### REQUIREMENT:
Reproduce the listing below exactly, except for its pictures.

### SUPPLIED MATERIAL:
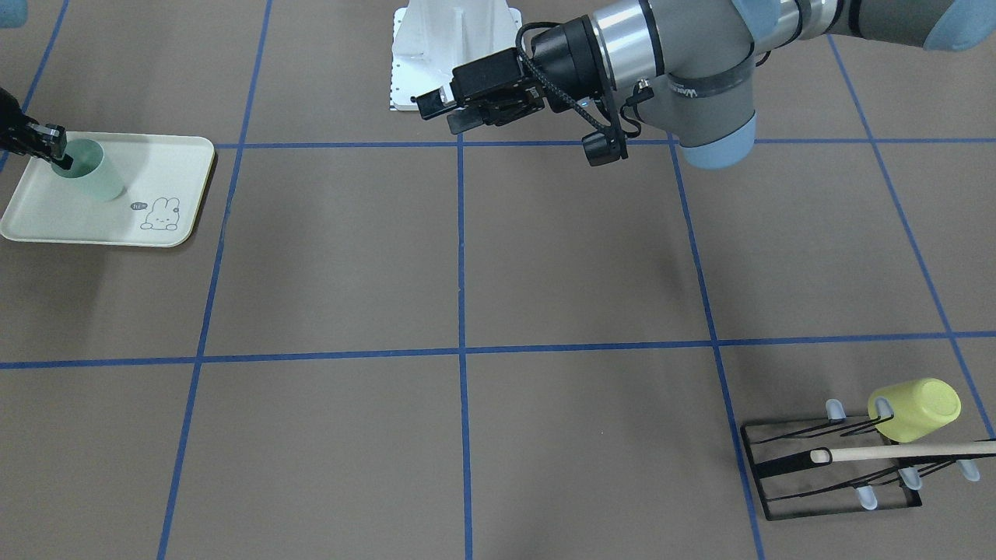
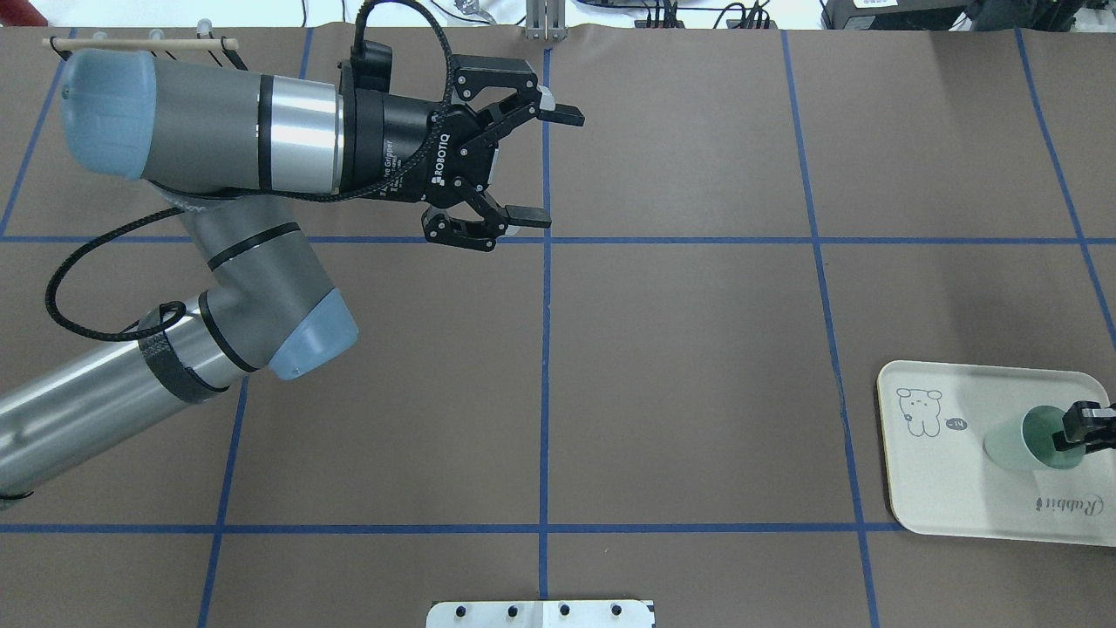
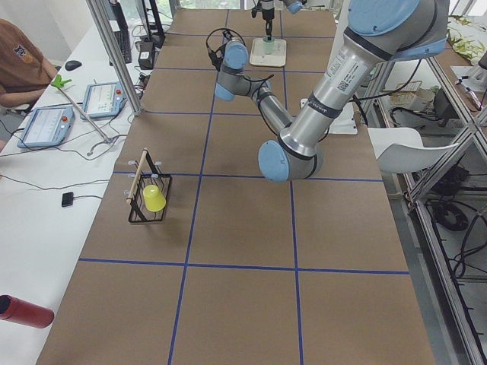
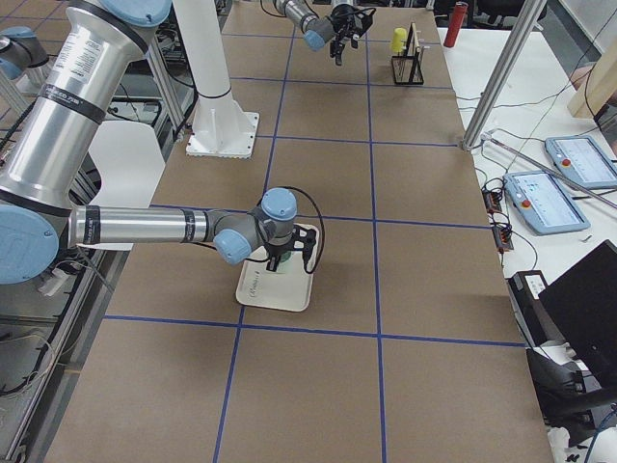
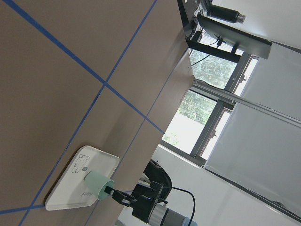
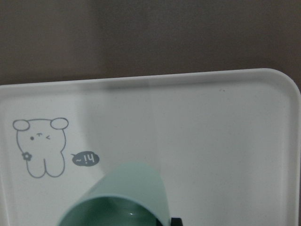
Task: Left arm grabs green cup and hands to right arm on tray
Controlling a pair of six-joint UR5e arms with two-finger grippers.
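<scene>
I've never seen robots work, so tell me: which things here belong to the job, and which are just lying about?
In the job: green cup, tilted at the tray, its rim gripped by the right gripper; left gripper, open and empty.
Lying about: yellow cup on the black wire rack; wooden stick across it.

Smooth matt plastic for green cup [image 1: 97, 177]; slightly glossy tray [image 1: 173, 173] (plastic, seemingly); matt brown paper over table [image 1: 576, 257]; brushed metal on left arm [image 2: 296, 131].
</scene>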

### RESULT BELOW:
Task: Left arm grabs green cup and hands to right arm on tray
Controlling a pair of six-joint UR5e arms with two-finger grippers.
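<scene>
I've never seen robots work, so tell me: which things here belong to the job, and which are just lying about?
In the job: green cup, tilted at the tray, its rim gripped by the right gripper; left gripper, open and empty.
Lying about: yellow cup on the black wire rack; wooden stick across it.

Smooth matt plastic for green cup [image 1: 97, 177]; slightly glossy tray [image 1: 173, 173] (plastic, seemingly); matt brown paper over table [image 1: 576, 257]; brushed metal on left arm [image 2: 296, 131].
</scene>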

The work on this exercise is done.